Recuerdo que, cuando, siete años después, volví, según he dicho, a Almería, y penetré de lleno, como ya más hombre, en los mejores círculos de su sociedad, me admiré muchas veces de encontrar allí todos los encantos de los más elegantes palacios madrileños. Letras, música, política, bolsa, novedades de todo género, eran asunto familiar y constante en las tertulias de aquella ciudad semicolonial, itinerariamente divorciada del resto de la Península... Y recuerdo también haber pasado horas de amenísima conversación y sibarítico bienestar en una especie de Casino secreto, llamado el Costum (nombre inglés desfigurado, que en español significa aduana), donde sus quince o veinte socios y tal o cual afortunado forastero se reunían a fumar legítimo habano, tomar indiscutible moka, leer excelentes periódicos y revistas de todo el mundo, y dormir la siesta en mecedoras butacas... ¡Ay! ¡Más de la mitad de los que me agasajaron se han muerto! ¡Reciban mi cordial saludo los que aún existen!
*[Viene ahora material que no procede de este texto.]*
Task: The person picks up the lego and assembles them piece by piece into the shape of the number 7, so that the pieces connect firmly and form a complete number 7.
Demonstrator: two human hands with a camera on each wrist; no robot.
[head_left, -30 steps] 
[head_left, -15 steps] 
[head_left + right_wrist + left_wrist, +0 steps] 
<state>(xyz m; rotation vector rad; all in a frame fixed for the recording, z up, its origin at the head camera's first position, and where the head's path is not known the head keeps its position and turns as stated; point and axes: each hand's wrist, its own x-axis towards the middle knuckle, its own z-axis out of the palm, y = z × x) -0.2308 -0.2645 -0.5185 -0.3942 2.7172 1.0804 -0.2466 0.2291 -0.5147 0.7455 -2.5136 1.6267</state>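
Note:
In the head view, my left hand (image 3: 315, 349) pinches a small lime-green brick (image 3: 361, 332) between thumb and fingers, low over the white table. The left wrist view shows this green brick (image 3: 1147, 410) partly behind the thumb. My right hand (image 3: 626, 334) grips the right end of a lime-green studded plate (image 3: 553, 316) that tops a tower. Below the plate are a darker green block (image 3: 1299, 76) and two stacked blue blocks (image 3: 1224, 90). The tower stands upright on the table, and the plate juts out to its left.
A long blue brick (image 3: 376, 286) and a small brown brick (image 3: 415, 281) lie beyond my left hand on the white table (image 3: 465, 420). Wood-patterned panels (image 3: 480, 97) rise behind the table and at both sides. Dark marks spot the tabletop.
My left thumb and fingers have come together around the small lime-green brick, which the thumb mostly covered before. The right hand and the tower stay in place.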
En esta segunda visita a Almería observé que ya iban empedrando sus calles, y que se edificaban muchas casas de más de un piso, al uso moderno europeo, lo cual no me entusiasmó en manera alguna, pues que privaba a la ciudad de su carácter árabe... - Pero volvamos a la primera visita, a la de 1854, no sea que, por detenerme demasiado a hablar de la segunda, caiga en la tentación de referir cierto lance, que no merece pasar a la Historia, en que dos inocentes vertieron su sangre, al rayar el día, dentro de un cercado de higueras chumbas, por un quítame allá esas pajas...
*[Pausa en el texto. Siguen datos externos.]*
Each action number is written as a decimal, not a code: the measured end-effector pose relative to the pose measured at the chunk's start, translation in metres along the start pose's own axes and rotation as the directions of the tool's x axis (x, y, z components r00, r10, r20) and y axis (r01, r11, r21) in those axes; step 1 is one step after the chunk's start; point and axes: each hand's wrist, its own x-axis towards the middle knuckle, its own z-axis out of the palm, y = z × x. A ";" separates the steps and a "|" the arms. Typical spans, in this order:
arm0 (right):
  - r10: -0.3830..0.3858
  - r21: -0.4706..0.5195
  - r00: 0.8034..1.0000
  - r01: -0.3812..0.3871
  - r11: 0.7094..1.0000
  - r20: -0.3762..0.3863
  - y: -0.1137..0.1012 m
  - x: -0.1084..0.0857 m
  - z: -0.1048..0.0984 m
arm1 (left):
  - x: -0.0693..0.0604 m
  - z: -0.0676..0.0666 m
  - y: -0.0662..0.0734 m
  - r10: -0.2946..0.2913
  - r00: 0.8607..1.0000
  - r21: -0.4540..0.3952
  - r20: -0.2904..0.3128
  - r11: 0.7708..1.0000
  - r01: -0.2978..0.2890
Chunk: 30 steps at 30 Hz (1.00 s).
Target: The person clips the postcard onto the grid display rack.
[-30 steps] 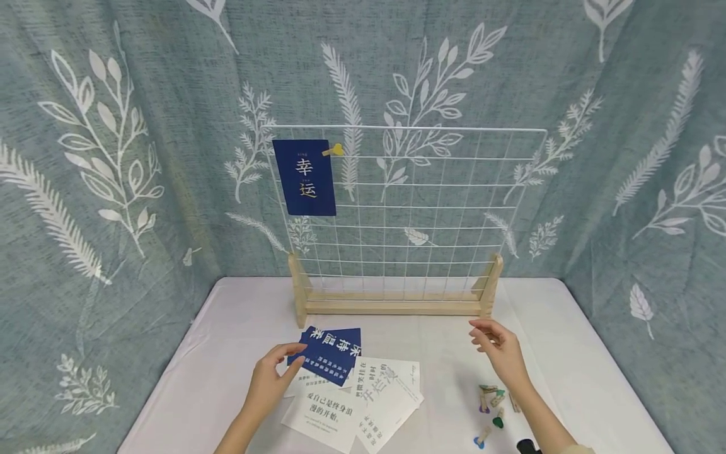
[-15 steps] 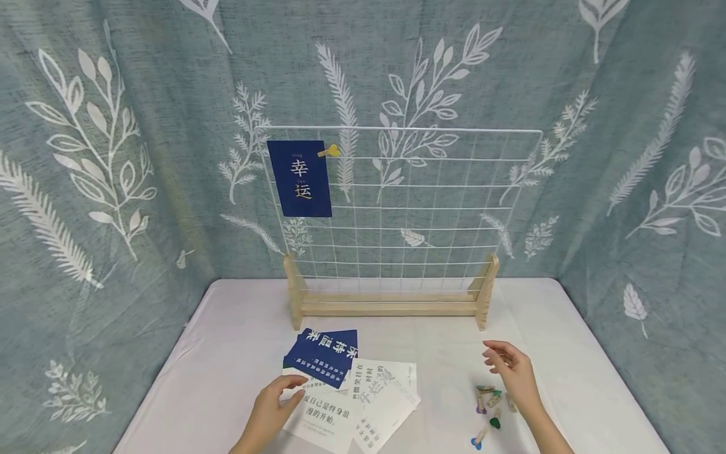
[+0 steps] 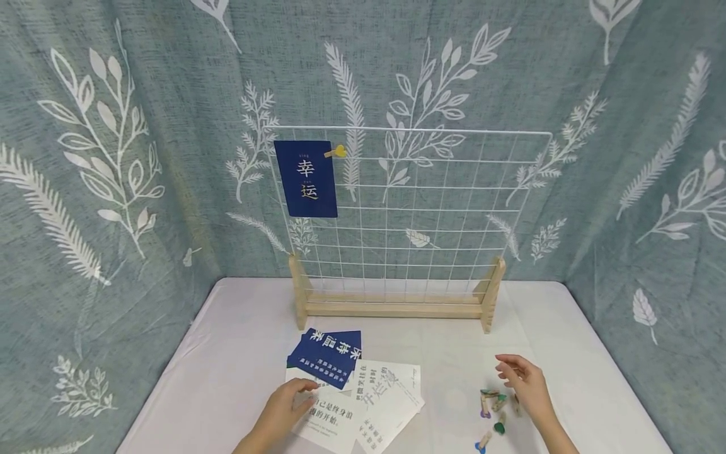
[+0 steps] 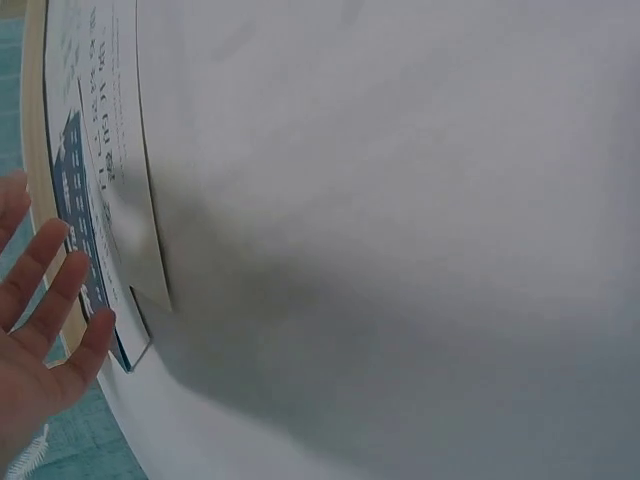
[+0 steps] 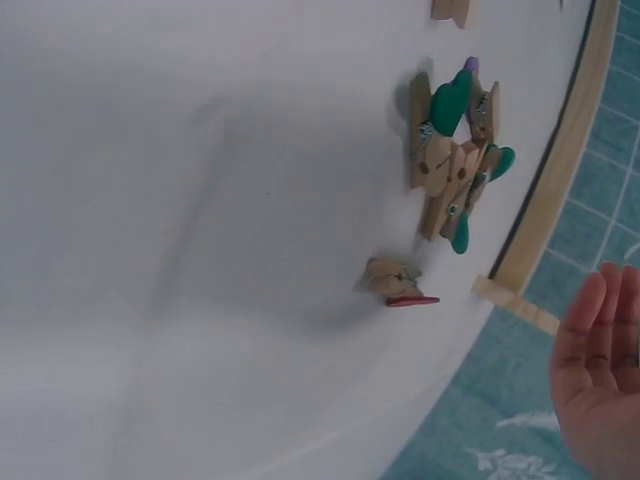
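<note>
My left hand hovers over the left side of a loose pile of cards, its fingers relaxed and holding nothing. Nearest to it is a white card with dark writing, partly covered by the fingers. Behind that lie dark blue cards, and more white cards spread to the right. With loosely bent fingers and nothing in them, my right hand is just above and right of several small wooden clothespins. Green, purple, blue and red heads show on these; the right wrist view has a red-headed clothespin apart.
A white wire grid in a wooden stand rises at the table's back. Pinned at its upper left by a yellow-headed clothespin hangs a dark blue card. Patterned cloth surrounds the white table on three sides.
Both hands have come lower and toward me. The left went from beside the blue cards to over the white one; the right moved rightward to the clothespins. The head view shifted slightly.
</note>
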 end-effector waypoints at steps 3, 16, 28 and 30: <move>0.052 -0.003 0.998 -0.052 0.999 0.016 0.004 -0.001 -0.001 | 0.007 -0.001 0.001 0.019 1.000 0.038 -0.009 0.999 -0.019; 0.128 -0.143 0.990 -0.117 0.983 0.063 0.016 -0.002 -0.008 | 0.025 0.011 0.002 0.033 0.999 0.066 0.020 0.997 -0.034; 0.121 -0.347 0.982 -0.063 0.936 0.148 0.022 -0.004 -0.011 | 0.057 0.005 0.000 0.106 0.992 0.185 0.063 0.976 -0.116; 0.112 -0.370 0.982 -0.049 0.928 0.151 0.024 -0.006 -0.011 | 0.061 0.002 0.001 0.101 0.989 0.203 0.108 0.971 -0.122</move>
Nada he dicho ni diré del efecto que en Almería me produjo la vista del mar, porque ya lo había yo contemplado en Málaga en 1853, como ya relataré dentro de poco, cuando me toque hablar de mi primer viaje en diligencia y en vapor. - Por lo que toca a monumentos artísticos almerienses, os recomiendo que, si alguna vez hay camino para ir a aquella ciudad, visitéis sus viejas murallas árabes (si ya no las han derribado todas), y que os fijéis con preferencia en las de la parte Noroeste, donde también hay restos de una Alcazaba muy notable, con hermosas cisternas, y una capilla que fue Mezquita. Tampoco dejéis de ver la Catedral, gótica de las postrimerías de este orden arquitectónico, y la cual, por fuera, más parece fortaleza o castillo que templo cristiano. Fortaleza es efectivamente, construida ex profeso por tal arte, que sirviese, como sirvió largos años, al propio tiempo que para el culto de Dios, para defenderse de los hombres; quiero decir, para rechazar a los piratas berberiscos y turcos, dueños del Mediterráneo y azote de sus costas cuando se empezó a erigir esta iglesia, lo cual fue con alguna anterioridad a la batalla de Lepanto y a la consiguiente decadencia de la piratería musulmana.


Y nada más me ocurre contar de Almería, como no sea que contiene fábricas de desplantación, de fundición, de espartos y de otras cosas; que su riqueza procede principalmente de  Sierra Almagrera, abundantísima en minas de plata, y de Sierra de Gádor, abundantísima en minas de plomo; que, extendido hoy en sus campos y en los limítrofes el cultivo de la caña dulce, la provincia fabrica y exporta ya mucho azúcar, y que, no obstante las continuas y malhadadas emigraciones a Orán (a que sólo pondrá término la construcción del proyectado ferrocarril), la capital, que hace cincuenta años se quedó reducida a 18.000 moradores, tiene hoy bastante más de 30.000, los cuales no reciben las cartas de esta villa y corte sino a las cinco fechas de haber sido echadas al correo.